Task statement
Nothing but the lines below between the line holding "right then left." and the line holding "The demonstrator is", inclusive, should appear in the answer, each set down exactly.

Dataset excerpt
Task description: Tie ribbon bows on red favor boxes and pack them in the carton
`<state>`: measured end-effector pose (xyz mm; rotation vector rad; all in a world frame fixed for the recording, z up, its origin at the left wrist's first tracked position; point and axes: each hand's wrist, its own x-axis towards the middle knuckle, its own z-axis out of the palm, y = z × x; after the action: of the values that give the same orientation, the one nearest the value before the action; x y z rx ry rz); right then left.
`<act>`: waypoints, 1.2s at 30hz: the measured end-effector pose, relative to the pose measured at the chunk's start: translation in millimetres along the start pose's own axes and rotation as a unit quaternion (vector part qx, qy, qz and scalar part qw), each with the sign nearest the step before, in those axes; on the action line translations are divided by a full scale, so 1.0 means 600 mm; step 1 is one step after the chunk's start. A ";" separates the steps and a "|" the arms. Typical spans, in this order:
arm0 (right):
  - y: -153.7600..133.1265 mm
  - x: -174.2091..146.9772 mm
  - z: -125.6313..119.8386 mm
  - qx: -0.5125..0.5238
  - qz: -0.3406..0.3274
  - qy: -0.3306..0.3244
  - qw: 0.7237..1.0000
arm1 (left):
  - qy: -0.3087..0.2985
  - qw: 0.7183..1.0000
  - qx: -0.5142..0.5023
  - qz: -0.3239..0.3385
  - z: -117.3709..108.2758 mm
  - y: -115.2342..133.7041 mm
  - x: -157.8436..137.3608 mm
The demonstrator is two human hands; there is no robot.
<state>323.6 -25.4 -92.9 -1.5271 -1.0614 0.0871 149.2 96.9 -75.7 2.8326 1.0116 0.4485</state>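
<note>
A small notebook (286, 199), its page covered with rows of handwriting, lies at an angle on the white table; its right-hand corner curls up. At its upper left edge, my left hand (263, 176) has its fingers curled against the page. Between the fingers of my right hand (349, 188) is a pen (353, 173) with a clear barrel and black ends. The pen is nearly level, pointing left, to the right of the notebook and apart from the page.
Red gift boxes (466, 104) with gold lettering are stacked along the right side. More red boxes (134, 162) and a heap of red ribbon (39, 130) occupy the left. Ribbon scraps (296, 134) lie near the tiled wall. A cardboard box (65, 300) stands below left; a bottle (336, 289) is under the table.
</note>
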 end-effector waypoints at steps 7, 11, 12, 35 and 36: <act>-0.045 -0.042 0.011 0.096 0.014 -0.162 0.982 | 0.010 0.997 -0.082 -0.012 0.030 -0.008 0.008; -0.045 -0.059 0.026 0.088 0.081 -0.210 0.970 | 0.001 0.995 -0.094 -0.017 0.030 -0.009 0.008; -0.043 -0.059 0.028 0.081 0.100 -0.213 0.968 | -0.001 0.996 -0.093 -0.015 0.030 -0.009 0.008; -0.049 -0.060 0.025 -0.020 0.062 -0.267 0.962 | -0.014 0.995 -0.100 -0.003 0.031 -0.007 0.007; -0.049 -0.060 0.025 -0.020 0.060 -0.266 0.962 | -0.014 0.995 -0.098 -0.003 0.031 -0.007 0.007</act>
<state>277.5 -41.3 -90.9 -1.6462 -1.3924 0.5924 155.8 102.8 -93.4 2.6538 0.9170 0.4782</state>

Task response
`<state>`: measured end-effector pose (xyz mm; rotation vector rad; all in a world frame fixed for the recording, z up, its origin at the left wrist's first tracked position; point and axes: each hand's wrist, its own x-axis towards the middle knuckle, its own z-axis out of the palm, y = z × x; after the action: of the values that give the same orientation, the one nearest the value before the action; x y z rx ry rz); right then left.
`<act>`: waypoints, 1.2s at 30hz: the measured end-effector pose, relative to the pose measured at the chunk's start: translation in millimetres along the start pose's own axes and rotation as a unit quaternion (vector part qx, qy, qz and scalar part qw), each with the sign nearest the step before, in those axes; on the action line translations are divided by a full scale, so 1.0 means 600 mm; step 1 is one step after the chunk's start. A ";" separates the steps and a "|" the arms. Typical spans, in this order:
arm0 (right):
  - y: -153.7600..133.1265 mm
  - x: -174.2091..146.9772 mm
  - z: -125.6313..119.8386 mm
  - qx: -0.5125..0.5238
  - qz: -0.3406..0.3274
  - qy: -0.3306..0.3244
  - qw: 0.7237..1.0000
arm1 (left):
  - qy: -0.3087..0.2985
  - qw: 0.7183..1.0000
  - qx: -0.5142..0.5023
  - qz: -0.3239..0.3385
  - z: -117.3709..108.2758 mm
  - y: -115.2342..133.7041 mm
  - x: -157.8436..137.3608 mm
The demonstrator is two human hands; there is no robot.

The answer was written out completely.